Benign Trigeminal Sensory Neuropathy
A syndrome of isolated (though occasionally, bilateral) facial numbness, gradual in onset,
which may involve a single division of the Trigeminal Nerve or all 3 divisions.
Some cases are idiopathic but many underlying diseases, especially connective tissue diseases, can cause Trigeminal Sensory Neuropathy (TSN).
When an apparent cause is not detected, the disease is defined as Idiopathic Trigeminal Sensory Neuropathy (ITSN), which is usually transient.
ITSN is always considered an exclusion diagnosis, so that various systemic, intra-cranial (within the skull) and extra-cranial (outside the skull) disorders must first be eliminated.
Classically, involvement of the Trigeminal Nerve is related to demyelinating diseases (such as Multiple Sclerosis), the presence of tumours, vascular diseases, trauma, local injections, terminal kidney disease, infections, drugs and connective tissue diseases.
Of this group of disorders, Multiple Sclerosis and connective tissue diseases, as well as ITSN, are of particular importance.
Trigeminal neuropathy most commonly manifests as numbness in the face or mucous membranes, sometimes in association with masticatory weakness, paresthesiæ, and / or pain.

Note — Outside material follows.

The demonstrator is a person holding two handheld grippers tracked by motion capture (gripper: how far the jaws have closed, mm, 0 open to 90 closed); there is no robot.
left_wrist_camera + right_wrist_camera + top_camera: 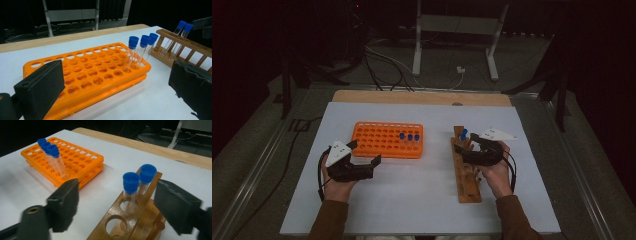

Although many patients may be eventually labeled as having idiopathic TNO, the diverse and potentially life-threatening etiologies that may underlie TNO demand a complete evaluation. A patient labelled as having idiopathic TNO deserves a high index of suspicion for missed diagnoses, which may only reveal themselves with time.
Treatment should be aimed at targeting the underlying patho-physiology, if identified and treatment of complications, which may be uncomfortable, disabling, or potentially life-threatening to the patient.